+++ Provided material

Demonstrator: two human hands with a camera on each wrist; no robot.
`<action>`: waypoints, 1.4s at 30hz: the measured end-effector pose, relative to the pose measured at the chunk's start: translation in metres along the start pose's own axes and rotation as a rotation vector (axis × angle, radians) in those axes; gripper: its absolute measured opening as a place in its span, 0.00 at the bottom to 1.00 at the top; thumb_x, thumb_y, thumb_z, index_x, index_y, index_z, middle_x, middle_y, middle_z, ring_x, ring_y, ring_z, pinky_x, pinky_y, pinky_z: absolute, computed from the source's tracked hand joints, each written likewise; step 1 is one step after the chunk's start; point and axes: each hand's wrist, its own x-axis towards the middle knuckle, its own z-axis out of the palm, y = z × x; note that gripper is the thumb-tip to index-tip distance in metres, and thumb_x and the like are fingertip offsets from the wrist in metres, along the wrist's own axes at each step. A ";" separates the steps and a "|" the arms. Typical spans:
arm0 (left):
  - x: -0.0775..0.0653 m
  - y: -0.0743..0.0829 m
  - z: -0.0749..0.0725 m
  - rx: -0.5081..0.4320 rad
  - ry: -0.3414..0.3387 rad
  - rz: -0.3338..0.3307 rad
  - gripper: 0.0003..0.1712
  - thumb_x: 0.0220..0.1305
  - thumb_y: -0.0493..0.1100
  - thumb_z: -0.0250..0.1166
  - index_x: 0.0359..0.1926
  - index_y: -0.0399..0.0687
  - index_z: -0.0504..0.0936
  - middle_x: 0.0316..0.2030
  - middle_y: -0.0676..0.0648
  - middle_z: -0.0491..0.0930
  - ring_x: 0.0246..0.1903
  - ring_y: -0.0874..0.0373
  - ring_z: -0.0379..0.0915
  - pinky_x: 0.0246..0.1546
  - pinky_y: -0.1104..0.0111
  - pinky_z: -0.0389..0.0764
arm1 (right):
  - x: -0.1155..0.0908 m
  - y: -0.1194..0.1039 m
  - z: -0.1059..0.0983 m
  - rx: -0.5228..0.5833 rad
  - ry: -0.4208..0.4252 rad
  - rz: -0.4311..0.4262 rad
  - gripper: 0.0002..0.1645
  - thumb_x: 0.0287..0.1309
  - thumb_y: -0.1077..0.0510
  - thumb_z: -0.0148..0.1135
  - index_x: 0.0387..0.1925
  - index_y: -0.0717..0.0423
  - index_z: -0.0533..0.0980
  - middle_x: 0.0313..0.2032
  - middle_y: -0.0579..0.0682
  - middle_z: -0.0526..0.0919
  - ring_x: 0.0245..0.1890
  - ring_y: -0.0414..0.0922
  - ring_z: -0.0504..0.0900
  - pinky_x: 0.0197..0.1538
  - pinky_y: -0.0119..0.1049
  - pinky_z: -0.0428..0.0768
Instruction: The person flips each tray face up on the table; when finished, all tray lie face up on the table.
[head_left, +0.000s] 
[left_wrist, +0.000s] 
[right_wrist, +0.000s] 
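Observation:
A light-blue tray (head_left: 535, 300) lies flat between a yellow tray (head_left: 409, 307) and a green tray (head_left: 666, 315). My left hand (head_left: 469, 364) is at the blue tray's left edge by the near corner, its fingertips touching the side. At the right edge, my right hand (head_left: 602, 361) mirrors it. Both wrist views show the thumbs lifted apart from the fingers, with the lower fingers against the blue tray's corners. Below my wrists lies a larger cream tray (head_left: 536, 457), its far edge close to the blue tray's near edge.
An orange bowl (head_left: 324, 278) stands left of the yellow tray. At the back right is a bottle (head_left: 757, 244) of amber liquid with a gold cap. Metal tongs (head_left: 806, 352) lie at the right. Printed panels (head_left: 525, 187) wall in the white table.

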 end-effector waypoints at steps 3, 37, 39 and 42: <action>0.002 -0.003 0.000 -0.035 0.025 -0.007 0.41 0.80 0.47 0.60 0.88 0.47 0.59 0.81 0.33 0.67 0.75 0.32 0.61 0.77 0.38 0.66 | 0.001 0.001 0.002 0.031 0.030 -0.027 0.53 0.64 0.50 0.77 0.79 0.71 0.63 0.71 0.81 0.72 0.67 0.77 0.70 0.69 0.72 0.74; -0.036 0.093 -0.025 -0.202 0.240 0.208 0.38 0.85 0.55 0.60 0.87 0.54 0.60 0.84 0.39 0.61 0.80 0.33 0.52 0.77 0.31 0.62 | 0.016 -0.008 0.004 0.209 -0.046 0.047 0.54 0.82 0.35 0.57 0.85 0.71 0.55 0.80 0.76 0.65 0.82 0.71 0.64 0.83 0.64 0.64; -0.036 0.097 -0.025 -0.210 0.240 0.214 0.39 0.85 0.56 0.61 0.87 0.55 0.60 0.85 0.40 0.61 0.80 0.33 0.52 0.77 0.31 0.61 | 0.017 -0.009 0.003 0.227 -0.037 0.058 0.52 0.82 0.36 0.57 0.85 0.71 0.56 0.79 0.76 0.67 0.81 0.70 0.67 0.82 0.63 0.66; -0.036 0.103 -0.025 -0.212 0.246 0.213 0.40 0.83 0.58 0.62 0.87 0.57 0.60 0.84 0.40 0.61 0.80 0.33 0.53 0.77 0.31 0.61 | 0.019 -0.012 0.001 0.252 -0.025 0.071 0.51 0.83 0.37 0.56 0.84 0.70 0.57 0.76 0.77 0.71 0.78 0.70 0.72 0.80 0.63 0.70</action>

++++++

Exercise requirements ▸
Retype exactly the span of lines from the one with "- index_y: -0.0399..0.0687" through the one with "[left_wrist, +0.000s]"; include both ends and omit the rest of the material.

The completed task ▸
  - index_y: -0.0399..0.0687
  - index_z: -0.0504..0.0936
  - middle_x: 0.0316..0.2030
  - middle_y: -0.0676..0.0648
  - middle_z: -0.0491..0.0930
  - ring_x: 0.0246..0.1903
  - ring_y: -0.0874..0.0373
  - ring_z: -0.0379..0.0915
  - pinky_x: 0.0246..0.1546
  - pinky_y: -0.1104..0.0111
  - pinky_z: -0.0389..0.0764
arm1 (right):
  - x: -0.1155..0.0908 m
  - y: -0.1194..0.1039 m
  - z: -0.1059..0.0983 m
  - rx: -0.5228..0.5833 rad
  - ry: -0.4208..0.4252 rad
  - rz: -0.4311..0.4262 rad
  - gripper: 0.0002..0.1645
  - thumb_x: 0.0287..0.1309
  - thumb_y: -0.1077..0.0510
  - thumb_z: -0.0148..0.1135
  - index_x: 0.0387..0.1925
  - index_y: -0.0717..0.0423
  - index_z: -0.0533..0.0980
  - middle_x: 0.0313..0.2032
  - middle_y: -0.0579..0.0682
  - middle_z: -0.0526..0.0919
  - ring_x: 0.0245..0.1890
  - ring_y: -0.0414..0.0922
  - ring_z: -0.0504..0.0900
  - pinky_x: 0.0197..0.1538
  - pinky_y: -0.0119..0.1049
  - pinky_z: -0.0428..0.0768
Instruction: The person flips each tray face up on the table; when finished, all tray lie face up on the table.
[head_left, +0.000s] 
[left_wrist, +0.000s] 

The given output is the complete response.